Credit Card Gambling to be Banned from April
People in the UK will be banned from using credit cards to put on bets, the Gambling Commission has announced.
In 2018, several charities including Citizens Advice and GambleAware called on the government to bring in regulations to help problem gamblers in the UK. This latest announcement from the Gambling Commission comes after the introduction of certain measures such as reducing the maximum stake on fixed-odds betting terminals from £100 to £2.
Under the new rules, gamblers in the UK will not be able to use their credit cards to place bets either online or in betting shops. It is understood that people will still be able to pay for lottery tickets in-store with a credit card. The ban will come into effect on April 14.
According to data from UK Finance, around 24 million Brits gamble, with almost half of those doing so online. Separate research from the Gambling Commission revealed that almost a quarter (22%) of online gamblers that use credit cards are classified as problem gamblers.

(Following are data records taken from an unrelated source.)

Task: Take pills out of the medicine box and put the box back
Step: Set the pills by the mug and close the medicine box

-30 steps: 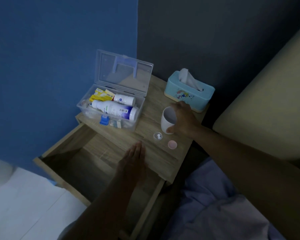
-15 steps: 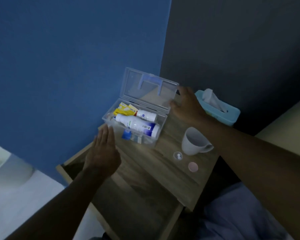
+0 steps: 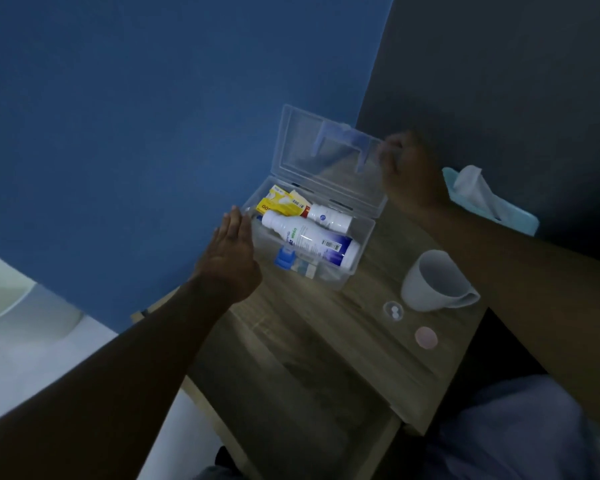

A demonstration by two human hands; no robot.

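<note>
The clear plastic medicine box (image 3: 362, 252) stands open on the wooden nightstand (image 3: 329, 337). Inside lie a large white bottle (image 3: 309, 242), a smaller white bottle (image 3: 329, 216), a yellow packet (image 3: 281, 202) and a blue item (image 3: 284, 258). Its raised lid (image 3: 302, 150) has a blue handle. My right hand (image 3: 407, 171) grips the lid's upper right corner. Flat, with its fingers together, my left hand (image 3: 231, 256) rests against the box's left end. A small clear cap holding two white pills (image 3: 393, 310) and a pink round cap (image 3: 426, 337) lie on the nightstand.
A white mug (image 3: 430, 282) stands right of the box, beside the pills. A light blue tissue box (image 3: 492, 206) sits at the back right. The nightstand's drawer (image 3: 291, 407) is open below. Blue and dark walls stand behind; pale fabric lies at the lower right.
My right hand left the mug and moved up to the lid's corner. My left hand travelled from the nightstand's front edge to the box's left end. The view swung left.
</note>
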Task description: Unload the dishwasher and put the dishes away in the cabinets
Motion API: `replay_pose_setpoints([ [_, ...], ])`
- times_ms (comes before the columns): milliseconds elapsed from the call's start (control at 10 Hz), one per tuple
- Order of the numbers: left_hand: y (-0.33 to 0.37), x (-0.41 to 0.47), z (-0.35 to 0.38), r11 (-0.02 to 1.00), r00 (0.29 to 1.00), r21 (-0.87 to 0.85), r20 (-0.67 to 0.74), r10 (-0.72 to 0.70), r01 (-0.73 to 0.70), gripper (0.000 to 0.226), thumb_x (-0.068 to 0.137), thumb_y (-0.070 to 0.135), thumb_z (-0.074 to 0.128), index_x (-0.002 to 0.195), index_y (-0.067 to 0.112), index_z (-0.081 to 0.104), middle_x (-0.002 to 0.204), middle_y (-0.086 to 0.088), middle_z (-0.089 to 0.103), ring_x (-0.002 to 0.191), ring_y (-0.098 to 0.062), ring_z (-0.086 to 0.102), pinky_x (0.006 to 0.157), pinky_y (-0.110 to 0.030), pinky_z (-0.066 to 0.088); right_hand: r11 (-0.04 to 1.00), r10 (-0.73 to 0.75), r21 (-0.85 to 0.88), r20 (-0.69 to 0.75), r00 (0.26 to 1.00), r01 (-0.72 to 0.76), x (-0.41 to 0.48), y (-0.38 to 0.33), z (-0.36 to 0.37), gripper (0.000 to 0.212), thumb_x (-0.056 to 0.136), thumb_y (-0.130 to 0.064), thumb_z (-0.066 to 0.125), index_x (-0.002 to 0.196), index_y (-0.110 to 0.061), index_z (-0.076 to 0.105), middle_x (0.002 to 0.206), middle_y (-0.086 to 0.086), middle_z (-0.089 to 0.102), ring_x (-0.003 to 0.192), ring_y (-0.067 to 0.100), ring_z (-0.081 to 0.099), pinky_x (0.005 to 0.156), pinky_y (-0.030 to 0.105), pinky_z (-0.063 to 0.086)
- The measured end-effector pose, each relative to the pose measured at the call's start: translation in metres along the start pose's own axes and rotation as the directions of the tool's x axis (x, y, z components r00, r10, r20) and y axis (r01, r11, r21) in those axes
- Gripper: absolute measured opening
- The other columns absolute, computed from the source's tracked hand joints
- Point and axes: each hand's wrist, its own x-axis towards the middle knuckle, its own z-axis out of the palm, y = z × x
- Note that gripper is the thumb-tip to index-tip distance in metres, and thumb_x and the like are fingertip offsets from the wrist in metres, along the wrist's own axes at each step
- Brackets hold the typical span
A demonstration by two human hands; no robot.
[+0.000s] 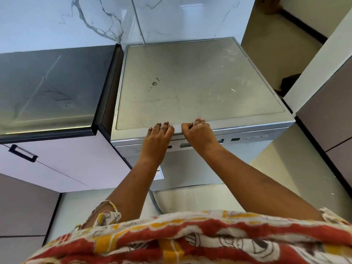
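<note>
1. Head view: a silver, box-shaped metal dishwasher point(190, 82) stands against a white marble-veined wall point(95, 20). It is just beside a dark glossy countertop point(47, 86) on its left, with a pale tiled floor point(276, 168) on its right.
2. The dishwasher's flat grey top is scuffed and carries a small dark mark near its middle. Its door front stands upright below a narrow control strip point(247, 139) with buttons and a small display.
3. The left hand point(158, 138) reaches to the front edge of the dishwasher's top. Its fingers lie fairly straight and spread over the lip, touching the metal.
4. The right hand point(199, 134) sits just beside it on the same front edge, fingers curled and bunched together. A thin ring point(200, 124) shows on one finger. I cannot tell whether those fingers hook round the lip or only rest on it.
5. Under the countertop is a pale lilac cabinet front point(66, 164) with a black bar handle point(22, 153).
6. A white label point(160, 173) sticks to the door front between the forearms.
7. A red, yellow and white patterned garment point(190, 241) fills the bottom of the view.
</note>
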Motion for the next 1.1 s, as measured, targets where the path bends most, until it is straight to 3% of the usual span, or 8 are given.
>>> replay_pose_setpoints([
  [200,0.009,0.001,-0.009,0.999,0.997,0.035,0.072,-0.032,0.030,0.064,0.079,0.010,0.071,0.136,0.007,0.041,0.142,-0.018,0.045,0.129,-0.036,0.044,0.101,-0.042,0.044,0.997,-0.072,0.042,0.007,0.997,0.072,-0.003,0.010,0.004,0.039,0.048,-0.020,0.092,0.079,-0.009,0.071,0.075,0.027,0.071,0.067,0.034,0.072,0.048,0.035,0.058],
  [400,0.011,0.012,-0.007,0.987,0.994,0.161,0.098,-0.042,0.026,0.061,0.043,0.007,0.091,0.099,0.008,0.066,0.094,-0.017,0.071,0.081,-0.033,0.070,0.060,-0.036,0.060,0.998,-0.034,0.058,0.060,0.998,0.030,0.000,0.006,0.003,0.037,0.050,-0.015,0.091,0.078,-0.006,0.069,0.074,0.032,0.068,0.065,0.039,0.071,0.048,0.038,0.058],
  [500,0.015,0.012,-0.017,0.993,0.991,0.106,0.120,-0.062,0.050,0.060,0.064,0.011,0.084,0.118,0.010,0.056,0.115,-0.015,0.064,0.102,-0.032,0.064,0.077,-0.037,0.058,0.990,-0.044,0.136,0.149,0.988,0.024,0.005,0.005,0.005,0.039,0.043,-0.011,0.092,0.073,-0.005,0.068,0.068,0.034,0.066,0.057,0.042,0.068,0.041,0.037,0.054],
  [600,0.011,0.012,-0.030,0.993,0.976,-0.059,0.203,-0.085,0.098,0.051,0.085,0.017,0.065,0.129,0.014,0.040,0.131,-0.007,0.051,0.119,-0.025,0.050,0.095,-0.034,0.049,0.979,-0.129,0.175,0.163,0.978,0.100,0.009,0.011,-0.027,0.037,0.055,-0.005,0.085,0.086,-0.002,0.065,0.066,0.026,0.066,0.060,0.038,0.066,0.052,0.039,0.056],
  [700,0.002,0.007,-0.051,0.979,0.950,-0.143,0.294,-0.102,0.149,0.040,0.087,0.020,0.061,0.124,0.020,0.046,0.124,-0.004,0.055,0.115,-0.023,0.053,0.092,-0.035,0.046,0.964,-0.180,0.239,0.254,0.950,0.119,0.015,0.014,-0.044,0.035,0.090,-0.003,0.050,0.125,-0.005,0.046,0.112,0.016,0.066,0.103,0.034,0.063,0.089,0.042,0.050],
  [900,-0.049,0.001,-0.055,0.962,0.921,-0.131,0.343,-0.183,0.240,0.038,0.086,0.009,0.051,0.120,0.025,0.052,0.121,-0.004,0.060,0.111,-0.026,0.058,0.089,-0.035,0.048,0.975,-0.207,0.164,0.391,0.897,0.153,0.037,0.005,-0.056,0.042,0.091,-0.002,0.045,0.133,-0.004,0.041,0.122,0.013,0.061,0.107,0.031,0.062,0.082,0.038,0.048],
  [1000,-0.070,0.022,-0.058,0.982,0.936,-0.126,0.341,-0.090,0.140,0.032,0.089,0.022,0.048,0.120,0.026,0.058,0.120,-0.005,0.061,0.110,-0.027,0.057,0.090,-0.035,0.047,0.980,-0.200,0.090,0.507,0.838,0.179,0.054,0.000,-0.069,0.033,0.090,-0.006,0.051,0.122,-0.003,0.058,0.119,0.013,0.064,0.102,0.031,0.065,0.082,0.041,0.054],
  [1100,-0.101,0.053,-0.066,0.986,0.912,-0.119,0.407,-0.055,0.113,0.037,0.088,0.030,0.055,0.125,0.030,0.054,0.125,0.002,0.059,0.115,-0.021,0.056,0.094,-0.035,0.047,0.982,-0.190,0.114,0.567,0.801,0.152,0.086,0.002,-0.086,0.051,0.083,-0.038,0.068,0.122,-0.007,0.059,0.122,0.008,0.061,0.106,0.030,0.063,0.089,0.040,0.052],
])
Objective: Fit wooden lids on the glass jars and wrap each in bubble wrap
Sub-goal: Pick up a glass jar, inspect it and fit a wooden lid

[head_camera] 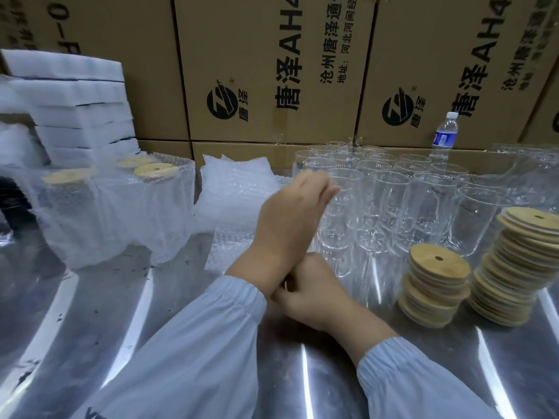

“Credit card gambling can lead to significant financial harm,” said Neil McArthur, chief executive of the Gambling Commission. “The ban that we have announced today should minimise the risks of harm to consumers from gambling with money they do not have.
“Research shows that 22% of online gamblers using credit cards are problem gamblers, with even more suffering some form of gambling harm. We also know that there are examples of consumers who have accumulated tens of thousands of pounds of debt through gambling because of credit card availability. There is also evidence that the fees charged by credit cards can exacerbate the situation because the consumer can try to chase losses to a greater extent.
“We realise that this change will inconvenience those consumers who use credit cards responsibly, but we are satisfied that reducing the risk of harm to other consumers means that action must be taken. We will evaluate the ban and watch closely for any unintended circumstances for consumers.
“The ban is part of our ongoing work to reduce gambling harm. We also need to continue the work we have been doing with gambling operators and the finance industry to ensure consumers only gamble with money they can afford to spend.”
The Culture Minister Helen Whately said: “Whilst millions gamble responsibly, I have also met people whose lives have been turned upside down by gambling addiction. There is clear evidence of harm from consumers betting with money they do not have, so it is absolutely right that we act decisively to protect them.
“In the past year we have introduced a wave of tougher measures, including cutting the maximum stake on fixed odds betting terminals, bringing in tighter age and identity checks for online gambling and expanding national specialist support through the NHS Long Term Plan. We have also secured a series of commitments from five leading gambling operators that will include £100 million funding towards treatment for problem gamblers.
“But there is more to do. We will be carrying out a review of the Gambling Act to ensure it is fit for the digital age and we will be launching a new nationwide addiction strategy in 2020. We will not hesitate to take any further action necessary to protect people from gambling harm.”